* **What to work on**: Identify, in the records below, every line where the string "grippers" appears, and copy each such line.
START Excerpted data
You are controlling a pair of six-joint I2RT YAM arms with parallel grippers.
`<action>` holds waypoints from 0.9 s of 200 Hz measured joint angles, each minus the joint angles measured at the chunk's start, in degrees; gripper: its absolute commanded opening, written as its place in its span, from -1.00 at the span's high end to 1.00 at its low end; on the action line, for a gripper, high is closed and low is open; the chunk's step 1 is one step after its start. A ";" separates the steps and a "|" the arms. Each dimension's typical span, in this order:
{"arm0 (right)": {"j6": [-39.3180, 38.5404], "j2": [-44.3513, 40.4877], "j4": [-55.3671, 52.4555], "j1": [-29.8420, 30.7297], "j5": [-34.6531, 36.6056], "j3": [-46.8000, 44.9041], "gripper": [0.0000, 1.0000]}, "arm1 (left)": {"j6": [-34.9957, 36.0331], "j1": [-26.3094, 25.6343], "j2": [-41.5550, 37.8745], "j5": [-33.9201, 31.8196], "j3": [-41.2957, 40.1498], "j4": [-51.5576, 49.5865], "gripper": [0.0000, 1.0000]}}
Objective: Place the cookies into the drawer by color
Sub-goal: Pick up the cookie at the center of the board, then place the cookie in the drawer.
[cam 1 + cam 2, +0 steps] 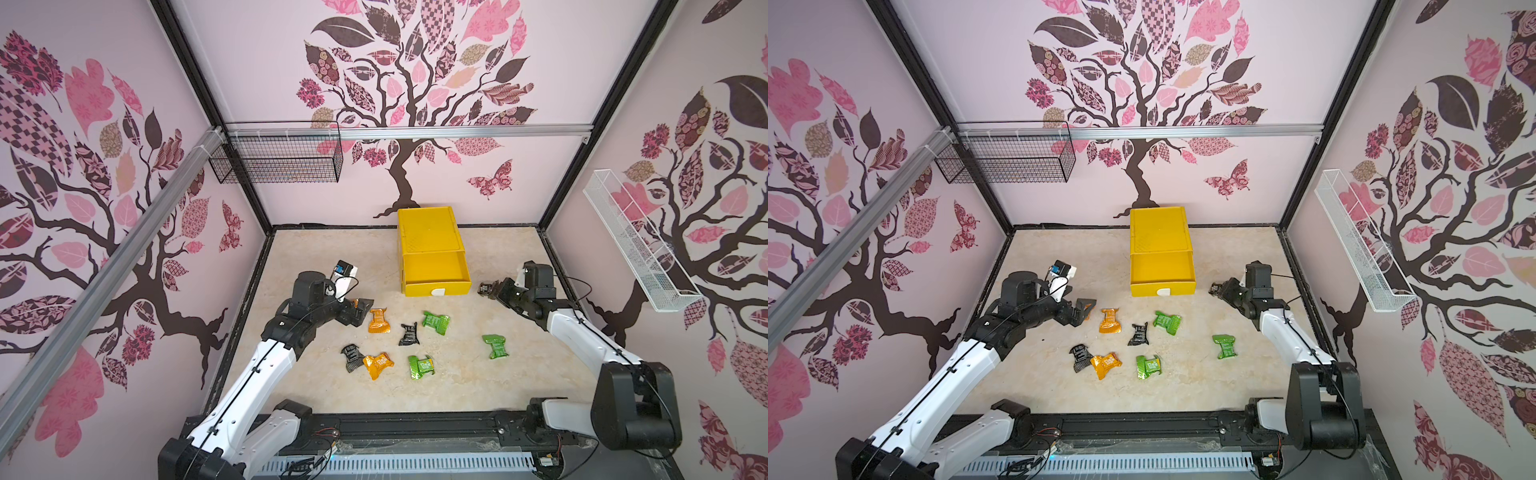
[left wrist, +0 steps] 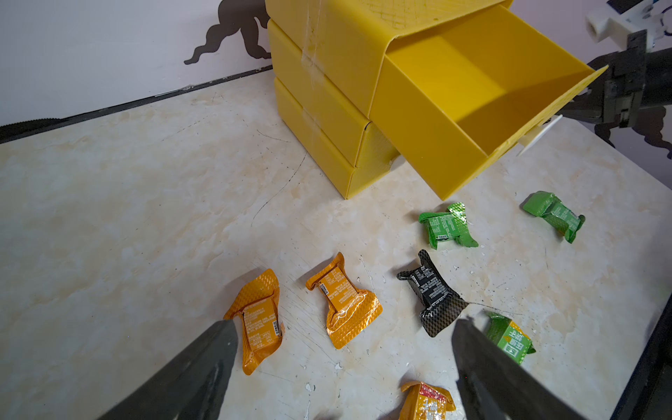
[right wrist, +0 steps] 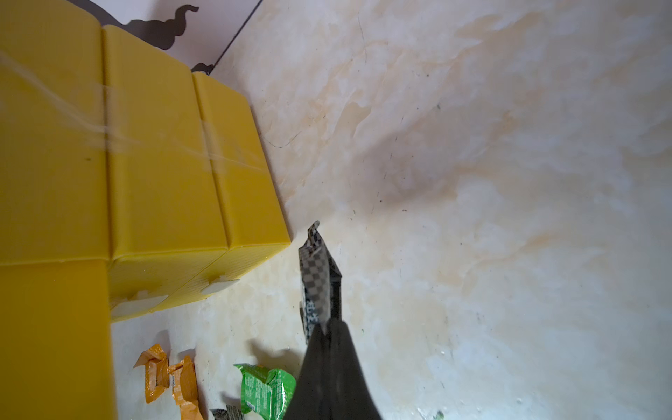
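In both top views an orange packet [image 1: 355, 303] is mostly hidden beneath the left tool [image 1: 360, 311]. A second orange packet [image 2: 429, 400] is cut off by the left wrist picture's edge. The black packet [image 3: 319, 276] is partly covered by the right tool [image 3: 327, 325] clamping it.

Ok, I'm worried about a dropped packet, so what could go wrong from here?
1. The right gripper pinches the black packet by one end, with most of it sticking out past the fingertips. The slick foil might slip or twist loose on the way.
2. The gripper is close beside the front corner of the pulled-out top drawer. Swinging across without lifting could bump its wall and shove it.
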 measured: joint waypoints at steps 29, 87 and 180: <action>-0.81 -5.27 -4.46 0.00 -0.11 0.96 1.00 | 0.07 0.00 0.00 0.00 -0.26 0.22 -0.95; -0.13 -11.98 -8.94 0.22 -2.23 7.54 1.00 | 0.09 0.00 0.00 0.09 -0.44 0.44 -0.95; 0.15 -9.40 -10.62 13.73 -2.91 20.22 1.00 | 0.07 0.00 0.00 0.24 -0.55 0.46 -0.95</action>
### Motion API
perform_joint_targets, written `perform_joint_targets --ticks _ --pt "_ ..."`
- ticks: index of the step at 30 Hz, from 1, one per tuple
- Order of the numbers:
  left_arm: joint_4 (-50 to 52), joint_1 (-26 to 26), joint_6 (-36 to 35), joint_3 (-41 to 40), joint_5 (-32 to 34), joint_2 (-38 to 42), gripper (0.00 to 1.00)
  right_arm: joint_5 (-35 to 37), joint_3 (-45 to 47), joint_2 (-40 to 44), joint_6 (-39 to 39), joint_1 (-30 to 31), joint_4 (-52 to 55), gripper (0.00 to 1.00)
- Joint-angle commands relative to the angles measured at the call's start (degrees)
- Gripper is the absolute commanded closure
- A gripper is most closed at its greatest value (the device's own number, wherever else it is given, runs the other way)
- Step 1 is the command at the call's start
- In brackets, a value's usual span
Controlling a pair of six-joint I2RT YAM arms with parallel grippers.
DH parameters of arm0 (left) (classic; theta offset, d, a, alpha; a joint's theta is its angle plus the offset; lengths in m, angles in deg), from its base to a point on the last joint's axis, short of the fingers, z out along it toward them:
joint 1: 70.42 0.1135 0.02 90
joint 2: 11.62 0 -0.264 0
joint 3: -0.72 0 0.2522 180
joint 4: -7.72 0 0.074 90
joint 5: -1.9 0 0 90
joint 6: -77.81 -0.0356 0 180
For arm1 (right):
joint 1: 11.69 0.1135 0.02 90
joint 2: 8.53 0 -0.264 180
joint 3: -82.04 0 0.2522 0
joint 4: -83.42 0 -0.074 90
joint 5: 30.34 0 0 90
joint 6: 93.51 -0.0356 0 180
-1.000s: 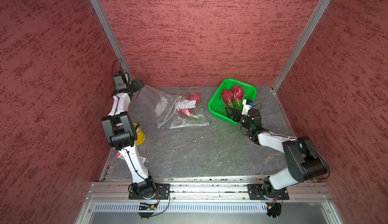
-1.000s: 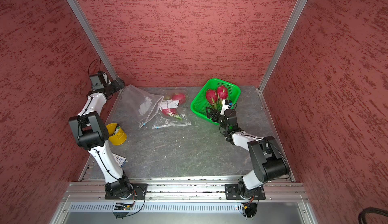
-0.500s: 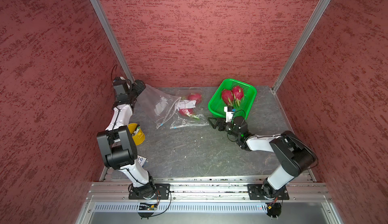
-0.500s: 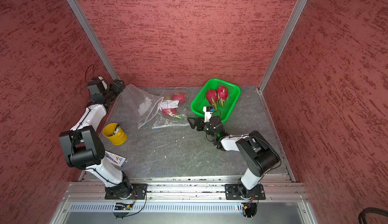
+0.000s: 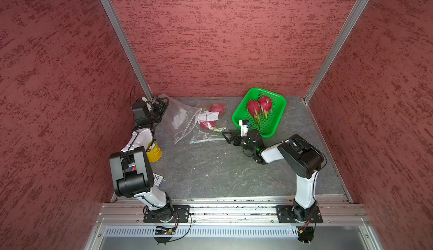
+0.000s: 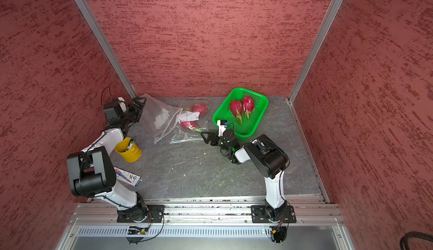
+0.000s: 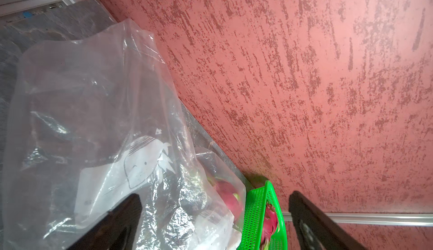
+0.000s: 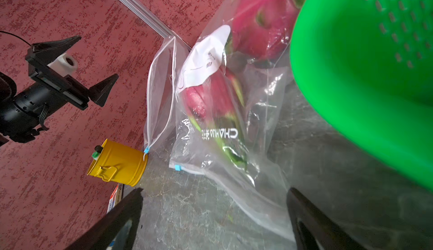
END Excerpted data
* **Expected answer**:
You are controlling a pair of six-joint I2RT YAM arms with parallel grippers.
Controlling a pair of six-joint I2RT YAM arms with parallel grippers.

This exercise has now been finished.